REQUIREMENT:
Leave out the images and transcribe the entries below word for word.
Start of DATA FOR THIS EXERCISE
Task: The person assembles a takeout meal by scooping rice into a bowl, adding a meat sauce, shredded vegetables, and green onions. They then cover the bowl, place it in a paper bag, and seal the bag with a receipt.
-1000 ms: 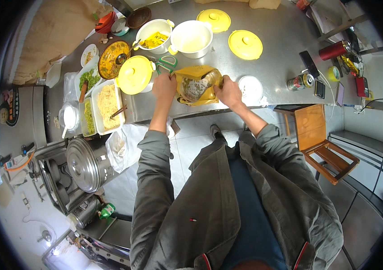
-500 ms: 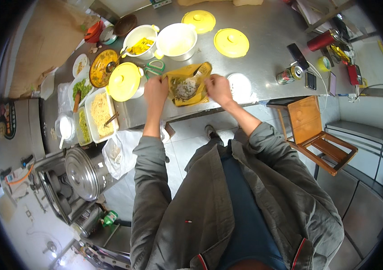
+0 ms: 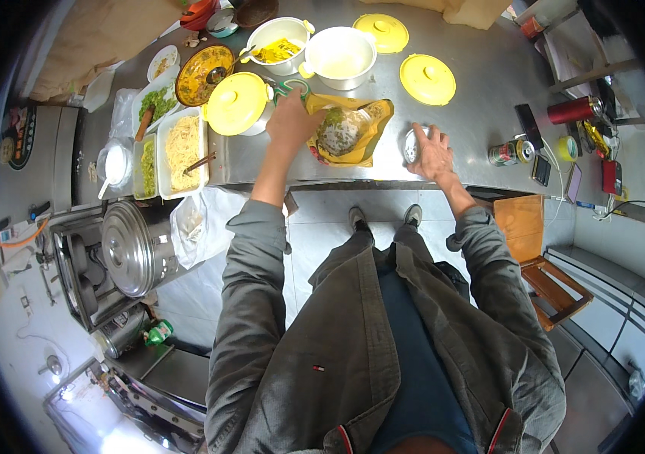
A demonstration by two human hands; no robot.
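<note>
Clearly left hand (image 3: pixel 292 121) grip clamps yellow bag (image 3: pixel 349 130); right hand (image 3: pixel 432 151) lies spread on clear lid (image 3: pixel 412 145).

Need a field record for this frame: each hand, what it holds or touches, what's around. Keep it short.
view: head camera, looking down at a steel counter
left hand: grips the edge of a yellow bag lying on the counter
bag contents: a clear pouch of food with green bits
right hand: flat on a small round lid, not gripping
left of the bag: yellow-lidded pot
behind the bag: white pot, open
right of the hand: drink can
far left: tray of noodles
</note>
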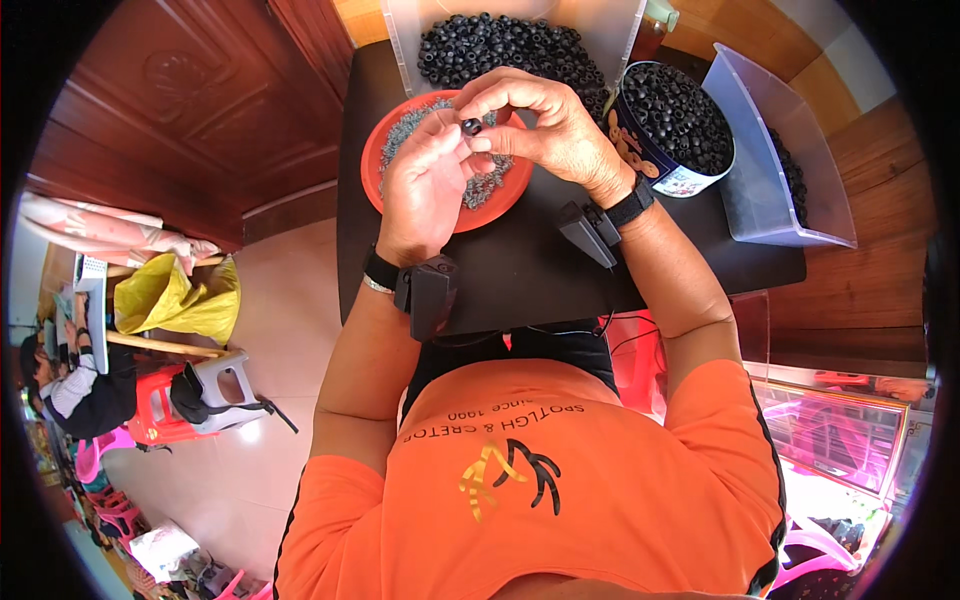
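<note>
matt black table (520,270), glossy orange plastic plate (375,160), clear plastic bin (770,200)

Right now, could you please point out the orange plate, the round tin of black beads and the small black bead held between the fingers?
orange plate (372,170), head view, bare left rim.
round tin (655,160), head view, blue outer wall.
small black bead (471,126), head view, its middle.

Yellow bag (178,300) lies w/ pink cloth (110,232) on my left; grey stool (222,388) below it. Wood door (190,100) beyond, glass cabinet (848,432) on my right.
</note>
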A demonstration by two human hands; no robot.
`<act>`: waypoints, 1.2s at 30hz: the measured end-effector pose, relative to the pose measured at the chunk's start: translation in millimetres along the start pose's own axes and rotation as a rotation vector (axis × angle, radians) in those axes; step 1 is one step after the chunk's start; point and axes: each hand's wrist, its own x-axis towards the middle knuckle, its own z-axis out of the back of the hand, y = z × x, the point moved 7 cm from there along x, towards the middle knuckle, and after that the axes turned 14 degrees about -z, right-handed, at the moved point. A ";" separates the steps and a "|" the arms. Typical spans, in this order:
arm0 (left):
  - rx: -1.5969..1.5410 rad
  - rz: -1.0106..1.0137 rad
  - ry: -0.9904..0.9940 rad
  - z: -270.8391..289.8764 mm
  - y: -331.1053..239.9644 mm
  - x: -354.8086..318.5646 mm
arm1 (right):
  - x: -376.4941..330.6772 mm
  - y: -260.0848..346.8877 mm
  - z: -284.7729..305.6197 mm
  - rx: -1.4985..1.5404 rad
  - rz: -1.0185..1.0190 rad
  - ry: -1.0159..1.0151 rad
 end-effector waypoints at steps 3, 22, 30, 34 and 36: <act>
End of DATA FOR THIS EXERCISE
EXPECTED OUTPUT:
Task: The person assembles a takeout meal by scooping rice into a bowl, adding a meat sauce, shredded vegetables, and green onions. They then cover the bowl, place it in a paper bag, and seal the bag with a receipt.
-1000 ms: 
-500 ms: 
+0 ms: 
A demonstration by two human hands; no robot.
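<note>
Clearly left hand (image 3: pixel 292 121) grip clamps yellow bag (image 3: pixel 349 130); right hand (image 3: pixel 432 151) lies spread on clear lid (image 3: pixel 412 145).

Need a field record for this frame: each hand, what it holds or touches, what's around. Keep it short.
view: head camera, looking down at a steel counter
left hand: grips the edge of a yellow bag lying on the counter
bag contents: a clear pouch of food with green bits
right hand: flat on a small round lid, not gripping
left of the bag: yellow-lidded pot
behind the bag: white pot, open
right of the hand: drink can
far left: tray of noodles
</note>
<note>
matt black table (520,270), glossy orange plastic plate (375,160), clear plastic bin (770,200)

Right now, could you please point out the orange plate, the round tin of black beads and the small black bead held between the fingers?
orange plate (372,170), head view, bare left rim.
round tin (655,160), head view, blue outer wall.
small black bead (471,126), head view, its middle.

Yellow bag (178,300) lies w/ pink cloth (110,232) on my left; grey stool (222,388) below it. Wood door (190,100) beyond, glass cabinet (848,432) on my right.
</note>
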A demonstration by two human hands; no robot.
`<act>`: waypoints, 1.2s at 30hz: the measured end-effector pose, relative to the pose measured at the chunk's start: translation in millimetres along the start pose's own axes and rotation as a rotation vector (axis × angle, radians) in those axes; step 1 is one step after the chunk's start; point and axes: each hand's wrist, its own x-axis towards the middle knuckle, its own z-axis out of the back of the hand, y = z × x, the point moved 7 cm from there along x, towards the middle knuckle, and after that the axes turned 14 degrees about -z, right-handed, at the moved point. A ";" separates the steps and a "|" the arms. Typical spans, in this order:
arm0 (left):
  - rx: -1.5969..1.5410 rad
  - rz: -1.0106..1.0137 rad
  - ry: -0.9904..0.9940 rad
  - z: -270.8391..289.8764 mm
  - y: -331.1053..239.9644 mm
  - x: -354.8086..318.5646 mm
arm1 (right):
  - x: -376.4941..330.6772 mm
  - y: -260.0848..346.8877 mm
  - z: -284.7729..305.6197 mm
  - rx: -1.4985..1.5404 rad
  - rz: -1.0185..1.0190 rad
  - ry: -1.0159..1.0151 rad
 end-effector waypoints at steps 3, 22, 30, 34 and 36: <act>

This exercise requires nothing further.